How to make an informed choice of which version to develop, the hydrate form or the anhydrate
Hydration is a common phenomenon, affecting as many as 38% of drug molecules1.
There are plenty of hydrated drugs on the market, but how can an informed choice be made of which version to develop, the hydrate form or the anhydrate?
Understand the system
The first question to ask is ‘Do I have a hydrate?’ and as many polymorph screens do not specifically seek out hydrated versions, this may not be obvious. Aqueous/organic solvent mixtures should be incorporated into any polymorph screen that supports a version decision. If the polymorph screen doesn’t furnish new hydrated forms, then computational approaches such as the Cambridge Crystallographic Data Centre’s (CCDC) Hydrate Analyser can be used to assess the potential risk and might stimulate more in-depth experimental searches2. Conversion to a hydrate occurs once a critical water activity is reached. This is an important value and can be measured using dynamic vapour sorption (DVS) although as a kinetic measurement, DVS may not detect water uptake if it is slow 3. Better, is to slurry the API in aqueous/organic mixtures of known water activity and analyse the solid after equilibrating for a nominal period (DSC, TG, DVS, XRPD and of course KF) 4. Knowing the critical water activity is crucial in understanding the controls which might be required during manufacturing, storage and in-use, both for the API and the formulation. Also, Single Crystal X-ray Diffraction can provide an effective basis to rationalize the observed hydration/dehydration pathways. Hydrates in which the water is stable over a range of humidities and temperatures are much easier to develop than where hydration is partial, easily reversible, or where water is lost at typical conditions that might be encountered in a manufacturing plant.
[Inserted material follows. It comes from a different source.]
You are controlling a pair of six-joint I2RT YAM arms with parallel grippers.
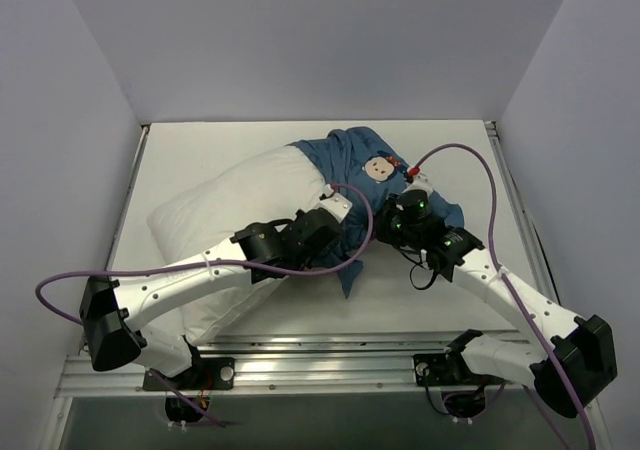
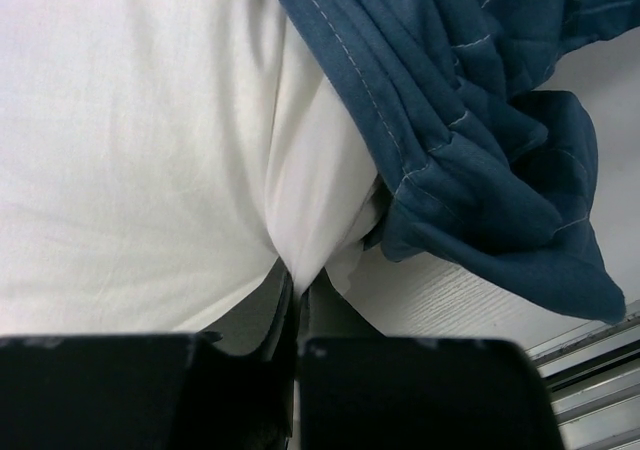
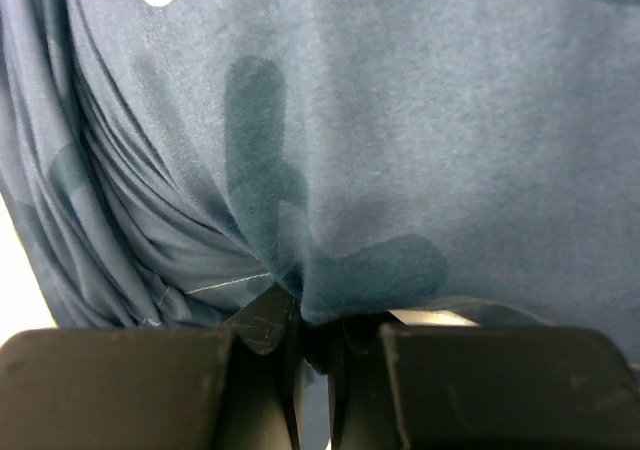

How do the bioavailability, manufacturability and stability compare?
The hydrate form normally has lower aqueous solubility than the anhydrate so might not be selected based purely on this criterion5. However, if the solubility absorbable dose can be achieved, then the hydrate should still be a potential candidate for development. This presents an interesting question. Should the hydrate be developed in preference to the anhydrate as dehydration will lead to higher not lower solubility? The solubility though isn’t the only consideration in formulation performance. Hydration during tablet disintegration can negatively impact dissolution rate and this might disfavour selection of the anhydrate as the developable version. This is seen in the case of Theophylline where the growth of an extreme hydrate habit impedes tablet dissolution6. Establishing potency of the formulation should also be considered, particularly where water gain and loss is facile; how much of the drug needs to be weighed-out when the formulation is manufactured? The other typical physical properties that make an API well behaved such as habit, powder flow, compressibility etc. should also be assessed as part of the decision7. Finally, the chemical stability of the anhydrate and hydrate may differ.
Will I have to control the hydration state in manufacturing, storage and in-use?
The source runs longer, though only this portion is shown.